* Task to carry out
Gather, from the data below, each line in which the word "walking" occurs.

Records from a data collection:

[Start of Attachment]

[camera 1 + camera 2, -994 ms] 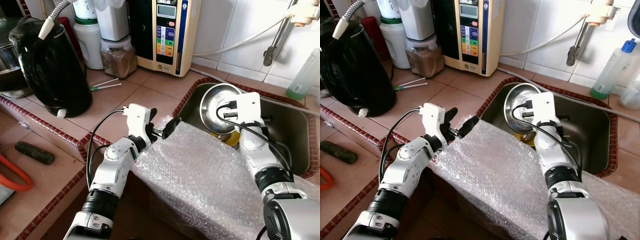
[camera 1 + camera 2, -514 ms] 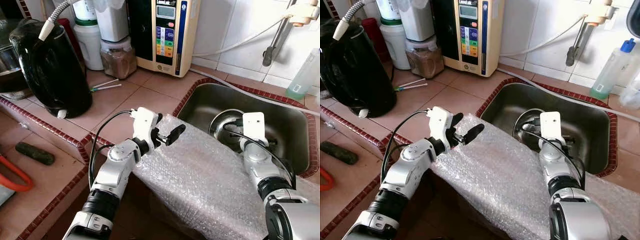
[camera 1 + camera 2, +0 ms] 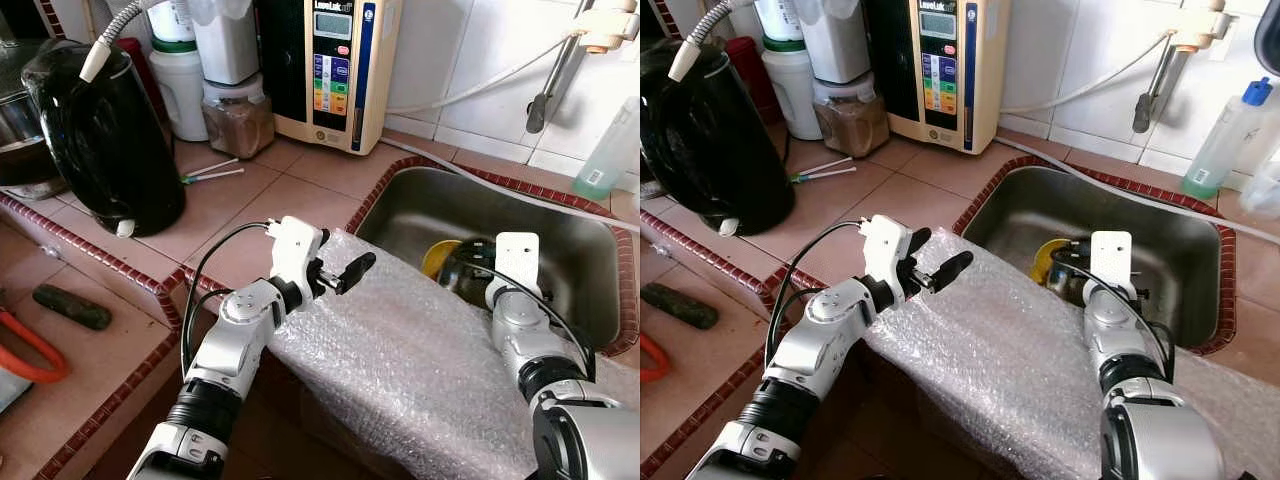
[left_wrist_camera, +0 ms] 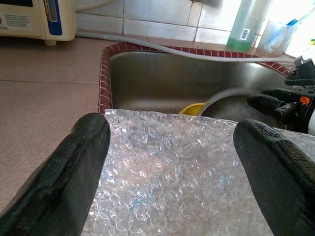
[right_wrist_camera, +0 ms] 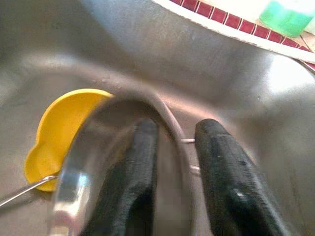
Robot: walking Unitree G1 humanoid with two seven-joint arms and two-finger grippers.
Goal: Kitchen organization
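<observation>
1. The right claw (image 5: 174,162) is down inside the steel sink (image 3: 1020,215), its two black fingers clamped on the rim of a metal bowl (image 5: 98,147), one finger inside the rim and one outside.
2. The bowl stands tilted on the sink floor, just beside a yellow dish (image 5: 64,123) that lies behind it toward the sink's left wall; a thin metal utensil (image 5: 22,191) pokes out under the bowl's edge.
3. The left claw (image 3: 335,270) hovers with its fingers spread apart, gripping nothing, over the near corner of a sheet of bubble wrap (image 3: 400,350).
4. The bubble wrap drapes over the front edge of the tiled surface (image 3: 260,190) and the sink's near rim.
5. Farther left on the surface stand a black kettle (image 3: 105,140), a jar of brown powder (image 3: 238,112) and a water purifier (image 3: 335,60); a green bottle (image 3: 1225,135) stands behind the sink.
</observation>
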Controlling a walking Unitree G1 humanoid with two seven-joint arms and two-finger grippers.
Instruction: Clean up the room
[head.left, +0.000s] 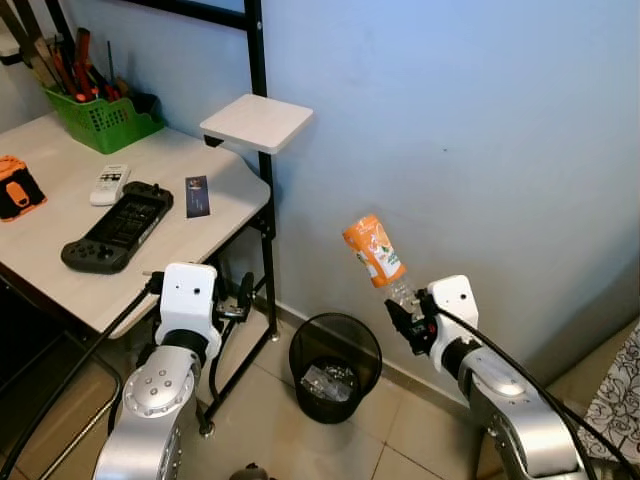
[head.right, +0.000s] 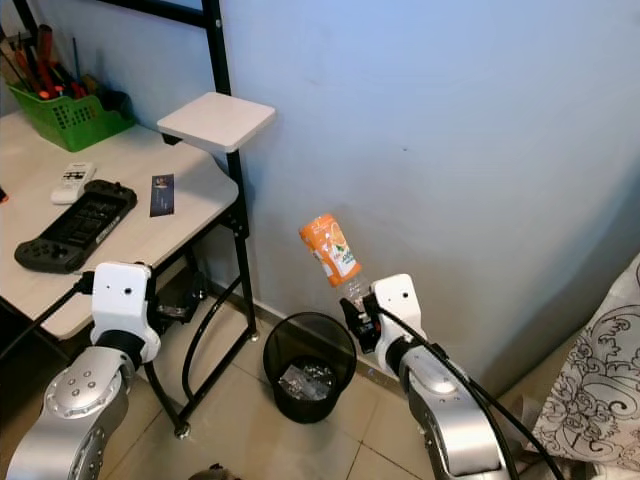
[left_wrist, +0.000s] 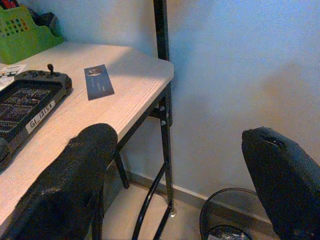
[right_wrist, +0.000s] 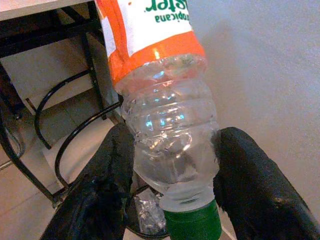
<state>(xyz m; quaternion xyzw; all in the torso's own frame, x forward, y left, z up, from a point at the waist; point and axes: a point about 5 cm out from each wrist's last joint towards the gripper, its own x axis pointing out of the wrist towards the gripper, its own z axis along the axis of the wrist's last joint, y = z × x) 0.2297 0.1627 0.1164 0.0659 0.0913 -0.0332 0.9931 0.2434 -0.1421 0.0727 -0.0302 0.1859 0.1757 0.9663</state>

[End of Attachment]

* Answer section
Robot: walking Unitree G1 humanoid with two seven-joint arms and two-finger grippers.
Controlling a walking Unitree G1 humanoid with two seven-joint arms and two-finger grippers.

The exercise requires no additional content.